Ainsi, le Botswana a développé des institutions publiques qui sont restées professionnelles et dénuées de toute lubie ou autorité personnelle. «La bureaucratie du Botswana est toujours l’une des plus efficaces et des moins corrompues d’Afrique. Elle a bénéficié d’une autonomie institutionnelle bien plus importante que ses contreparties de la région», confiait un expert sur cette expérience botswanaise. Selon lui, les rapports étroits que le ministère des Finances et de la Planification du Développement (MFDP) entretient avec le pouvoir exécutif a non seulement permis de le protéger des pressions d’ordre sociétal ou public, mais a également donné naissance à «une bureaucratie plus ou moins autonome, forte et efficace». Le succès connu par le Botswana en tant que pays riche en ressources est un exemple pour les autres pays d’Afrique, notamment le Mali dont le sol et le sous-sol sont bien dotés en richesses capables d’impulser son émergence socio-économique si elles sont judicieusement exploitées et leurs recettes rigoureusement gérées.

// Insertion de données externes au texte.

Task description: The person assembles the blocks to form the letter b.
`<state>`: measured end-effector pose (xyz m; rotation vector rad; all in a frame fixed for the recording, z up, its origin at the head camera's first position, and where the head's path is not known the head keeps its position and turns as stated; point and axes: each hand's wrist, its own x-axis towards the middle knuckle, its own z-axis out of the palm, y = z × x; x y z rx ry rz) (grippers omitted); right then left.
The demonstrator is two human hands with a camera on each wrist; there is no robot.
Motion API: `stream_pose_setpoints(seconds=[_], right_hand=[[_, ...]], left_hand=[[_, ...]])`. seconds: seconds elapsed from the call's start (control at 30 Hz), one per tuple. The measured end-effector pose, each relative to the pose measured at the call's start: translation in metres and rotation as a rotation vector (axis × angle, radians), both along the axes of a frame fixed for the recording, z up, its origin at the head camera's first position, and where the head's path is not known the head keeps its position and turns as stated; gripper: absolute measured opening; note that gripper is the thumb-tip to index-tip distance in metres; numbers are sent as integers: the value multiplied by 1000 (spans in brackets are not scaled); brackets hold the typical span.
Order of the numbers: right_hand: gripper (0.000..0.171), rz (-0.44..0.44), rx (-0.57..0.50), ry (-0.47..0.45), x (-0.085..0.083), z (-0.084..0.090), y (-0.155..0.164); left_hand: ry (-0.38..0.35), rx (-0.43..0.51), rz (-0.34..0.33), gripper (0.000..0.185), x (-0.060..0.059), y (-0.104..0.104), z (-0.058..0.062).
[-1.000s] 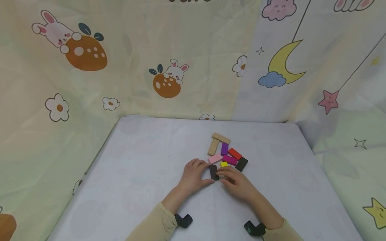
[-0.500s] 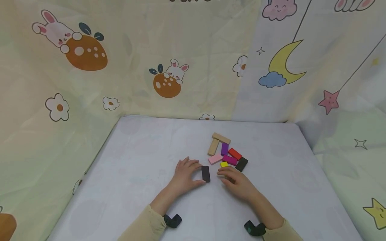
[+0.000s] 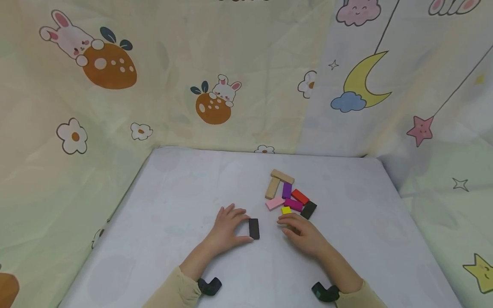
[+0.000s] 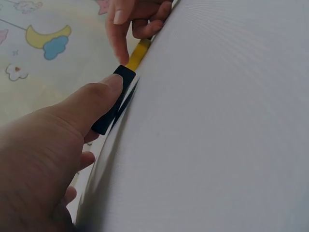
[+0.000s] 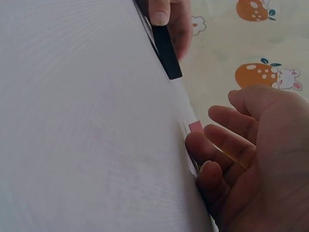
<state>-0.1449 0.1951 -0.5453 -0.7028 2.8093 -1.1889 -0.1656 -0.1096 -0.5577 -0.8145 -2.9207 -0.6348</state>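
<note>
My left hand (image 3: 226, 229) pinches a black wooden block (image 3: 254, 229) between thumb and fingertips, left of the other blocks. A gap and a shadow show under the raised block (image 4: 114, 101) in the left wrist view. The right hand (image 3: 307, 236) rests by a yellow block (image 3: 286, 210), its fingers loosely bent and gripping nothing. Those fingers hide part of the yellow block. In the right wrist view, the palm of that hand (image 5: 256, 150) faces the tabletop's edge line, with a pink block (image 5: 195, 126) beyond the fingertips.
Behind the right hand lie a magenta block (image 3: 293, 205), a red block (image 3: 300, 196), a second black block (image 3: 309, 210) and a purple block (image 3: 286, 190). Two natural wood blocks (image 3: 272, 188) lie farther back. A white cloth covers the table (image 3: 185, 188), with printed fabric walls around it.
My left hand has carried the black block left and slightly toward me, away from the right hand. The right hand and the other blocks have stayed put.
</note>
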Motion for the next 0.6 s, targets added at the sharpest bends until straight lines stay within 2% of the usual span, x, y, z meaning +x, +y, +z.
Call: stream_pose_setpoints(seconds=[0.17, 0.33, 0.43, 0.6], right_hand=[[28, -19, -31, -25, 1, 3, 2], [28, -116, -56, -56, -1, 7, 14], [30, -147, 19, -56, -4, 8, 21], [32, -134, 144, -40, -5, 11, 23]], left_hand=[[-17, -20, -5, 63, 3, -2, 2], [-17, -24, -20, 65, 4, -3, 2], [-6, -26, -27, 68, 4, -4, 1], [6, -15, -32, 68, 4, -4, 1]])
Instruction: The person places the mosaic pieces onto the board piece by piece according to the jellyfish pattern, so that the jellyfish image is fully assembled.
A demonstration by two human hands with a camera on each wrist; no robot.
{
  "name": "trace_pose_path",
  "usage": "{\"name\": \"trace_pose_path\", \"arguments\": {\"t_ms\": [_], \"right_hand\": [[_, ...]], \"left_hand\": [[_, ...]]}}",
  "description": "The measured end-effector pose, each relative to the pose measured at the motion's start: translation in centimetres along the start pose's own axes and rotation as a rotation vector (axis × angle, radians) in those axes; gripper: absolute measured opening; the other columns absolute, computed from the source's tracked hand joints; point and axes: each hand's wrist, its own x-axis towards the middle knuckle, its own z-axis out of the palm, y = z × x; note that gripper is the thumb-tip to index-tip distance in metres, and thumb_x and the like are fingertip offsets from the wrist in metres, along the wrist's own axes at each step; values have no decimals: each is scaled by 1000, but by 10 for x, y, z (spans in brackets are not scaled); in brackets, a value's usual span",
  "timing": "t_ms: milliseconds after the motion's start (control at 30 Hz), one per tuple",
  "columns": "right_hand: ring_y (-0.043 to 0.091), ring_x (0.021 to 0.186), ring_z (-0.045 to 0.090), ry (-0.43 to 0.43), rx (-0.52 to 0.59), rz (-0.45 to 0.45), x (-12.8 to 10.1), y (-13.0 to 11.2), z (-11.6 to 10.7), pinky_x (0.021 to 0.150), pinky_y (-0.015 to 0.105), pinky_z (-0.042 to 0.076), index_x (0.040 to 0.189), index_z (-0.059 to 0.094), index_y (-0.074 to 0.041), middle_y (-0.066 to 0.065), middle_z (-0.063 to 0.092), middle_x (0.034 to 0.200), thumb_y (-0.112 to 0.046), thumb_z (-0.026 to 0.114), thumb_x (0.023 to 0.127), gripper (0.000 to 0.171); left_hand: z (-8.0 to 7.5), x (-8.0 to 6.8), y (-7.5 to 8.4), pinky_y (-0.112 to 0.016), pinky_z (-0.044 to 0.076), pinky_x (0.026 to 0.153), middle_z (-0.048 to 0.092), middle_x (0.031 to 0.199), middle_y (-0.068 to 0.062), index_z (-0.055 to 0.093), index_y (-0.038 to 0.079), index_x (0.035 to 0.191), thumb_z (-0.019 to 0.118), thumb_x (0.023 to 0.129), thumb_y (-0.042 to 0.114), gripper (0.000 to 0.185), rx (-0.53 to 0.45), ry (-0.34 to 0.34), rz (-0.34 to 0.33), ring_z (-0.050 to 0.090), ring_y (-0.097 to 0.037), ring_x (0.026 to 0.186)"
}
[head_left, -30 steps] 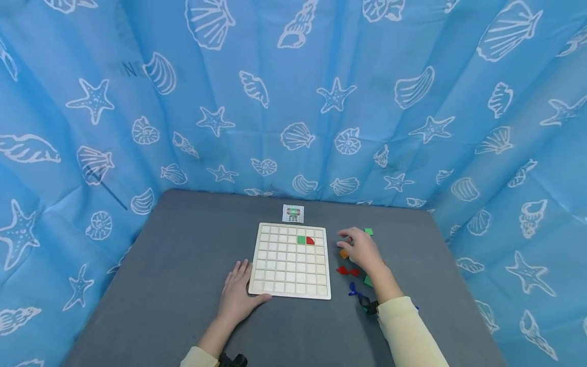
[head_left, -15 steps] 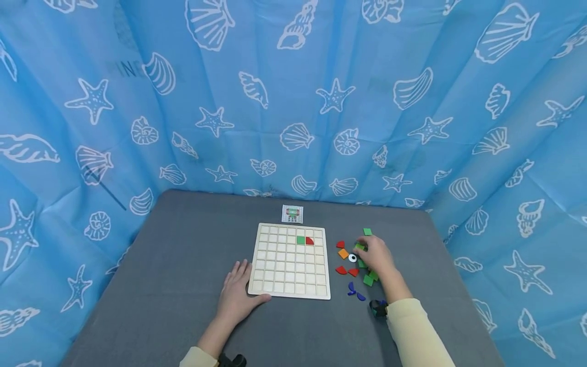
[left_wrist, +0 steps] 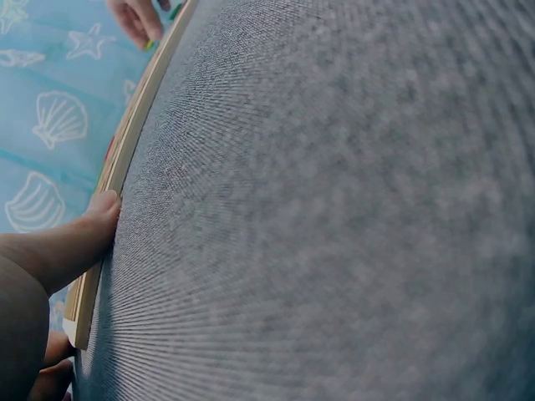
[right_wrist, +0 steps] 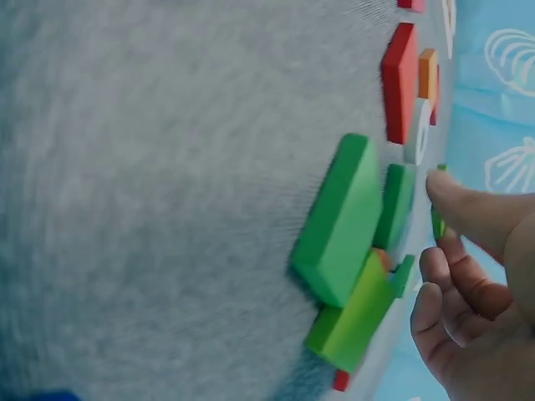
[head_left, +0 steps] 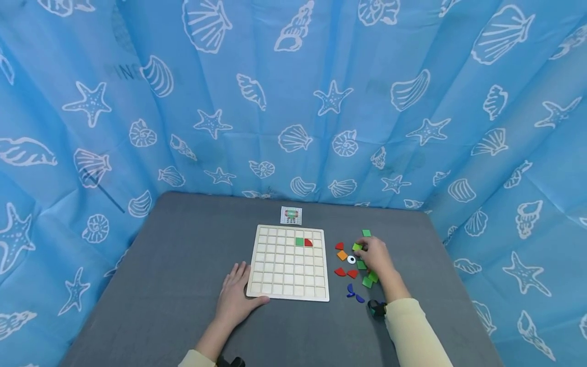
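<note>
Meanwhile, right hand [head_left: 375, 256] pinching green tile [head_left: 357, 247], left hand [head_left: 236, 298] flat against board [head_left: 288, 262].

This looks like a small recording booth, not a home: a blue curtain printed with white shells and starfish [head_left: 293, 102] closes around three sides of a grey felt-covered desk [head_left: 183, 285].

Left hand [head_left: 237, 298] lies flat, palm down, fingers straight and together, thumb spread toward the right; forearm runs back to the lower edge of the head view, pale sleeve at the elbow. Right hand [head_left: 377, 256] reaches forward, fingers curled, thumb and fingertips [right_wrist: 456, 194] pinching; right forearm in a pale sleeve, angled inward.
</note>
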Motion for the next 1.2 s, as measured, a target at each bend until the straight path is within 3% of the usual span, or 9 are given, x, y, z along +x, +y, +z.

En tout cas, le Botswana a émergé aujourd’hui à la différence de la grande majorité de nos pays, sur un continent marqué par les crises économiques, politiques et sociales. Il s’est ainsi démarqué de la majeure partie de l’Afrique en se transformant en un parfait exemple de développement démocratique. Et cela en dépit des défis auxquels il s’est retrouvé confronté. Les autres pays, comme le Mali, peuvent tirer des leçons de l’expérience du Botswana en remettant la démocratie et le vrai leadership au cœur du développement. En effet, beaucoup de pays d’Afrique bénéficient de ressources naturelles en quantité (certains même plus que le Botswana). Mais ils n’ont pas été capables de les utiliser dans le développement national, essentiellement du fait d’un mauvais leadership et du mépris de l’Etat de droit.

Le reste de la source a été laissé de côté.